Once the line containing "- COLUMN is" has been printed, stop; print every line before it exactly, starting at the top of the material below.

Data section.
---

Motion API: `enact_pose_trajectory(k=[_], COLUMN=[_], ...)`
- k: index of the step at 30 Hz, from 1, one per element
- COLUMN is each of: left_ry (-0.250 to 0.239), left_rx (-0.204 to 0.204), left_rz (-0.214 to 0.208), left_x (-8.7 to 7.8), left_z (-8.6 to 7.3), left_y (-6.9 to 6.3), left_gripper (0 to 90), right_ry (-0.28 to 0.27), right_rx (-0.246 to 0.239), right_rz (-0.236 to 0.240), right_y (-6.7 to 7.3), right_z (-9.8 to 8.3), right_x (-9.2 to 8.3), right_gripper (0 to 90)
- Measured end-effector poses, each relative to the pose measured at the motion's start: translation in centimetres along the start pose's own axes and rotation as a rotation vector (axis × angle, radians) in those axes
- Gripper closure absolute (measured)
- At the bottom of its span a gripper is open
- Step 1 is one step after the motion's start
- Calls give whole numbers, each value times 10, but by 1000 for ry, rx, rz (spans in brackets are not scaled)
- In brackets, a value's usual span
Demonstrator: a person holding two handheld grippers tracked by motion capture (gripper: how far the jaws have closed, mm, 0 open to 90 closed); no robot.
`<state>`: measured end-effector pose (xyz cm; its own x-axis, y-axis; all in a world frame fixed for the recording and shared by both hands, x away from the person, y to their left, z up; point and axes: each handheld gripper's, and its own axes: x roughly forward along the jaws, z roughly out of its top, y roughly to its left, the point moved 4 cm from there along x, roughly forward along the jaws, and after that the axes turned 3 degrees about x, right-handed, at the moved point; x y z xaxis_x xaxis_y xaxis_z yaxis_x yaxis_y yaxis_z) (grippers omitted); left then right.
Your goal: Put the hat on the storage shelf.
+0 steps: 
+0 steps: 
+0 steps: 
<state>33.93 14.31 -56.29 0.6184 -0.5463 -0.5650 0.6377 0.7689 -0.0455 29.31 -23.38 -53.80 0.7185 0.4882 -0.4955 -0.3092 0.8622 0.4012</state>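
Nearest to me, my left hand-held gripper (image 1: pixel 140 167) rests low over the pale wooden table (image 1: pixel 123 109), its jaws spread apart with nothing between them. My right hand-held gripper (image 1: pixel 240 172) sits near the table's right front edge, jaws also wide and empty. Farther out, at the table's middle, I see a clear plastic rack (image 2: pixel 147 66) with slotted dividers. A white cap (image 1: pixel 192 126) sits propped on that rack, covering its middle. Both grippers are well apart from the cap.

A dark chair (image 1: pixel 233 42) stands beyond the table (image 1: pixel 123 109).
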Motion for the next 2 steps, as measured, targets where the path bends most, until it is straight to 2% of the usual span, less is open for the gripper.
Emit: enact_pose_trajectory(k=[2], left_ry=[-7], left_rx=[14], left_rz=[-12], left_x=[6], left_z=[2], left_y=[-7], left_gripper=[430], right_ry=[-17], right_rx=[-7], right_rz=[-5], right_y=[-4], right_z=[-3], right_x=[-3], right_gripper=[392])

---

Result.
Motion API: `enact_pose_trajectory(k=[_], COLUMN=[_], ...)`
- k: index of the step at 30 Hz, from 1, one per element
- COLUMN is each of: left_ry (-0.250 to 0.239), left_rx (-0.204 to 0.204), left_rz (-0.214 to 0.208), left_x (-8.7 to 7.8), left_z (-8.6 to 7.3), left_y (-6.9 to 6.3), left_gripper (0 to 90), right_ry (-0.28 to 0.27), right_rx (-0.246 to 0.239), right_rz (-0.236 to 0.240), right_y (-6.7 to 7.3), right_z (-9.8 to 8.3), right_x (-9.2 to 8.3), right_gripper (0 to 90)

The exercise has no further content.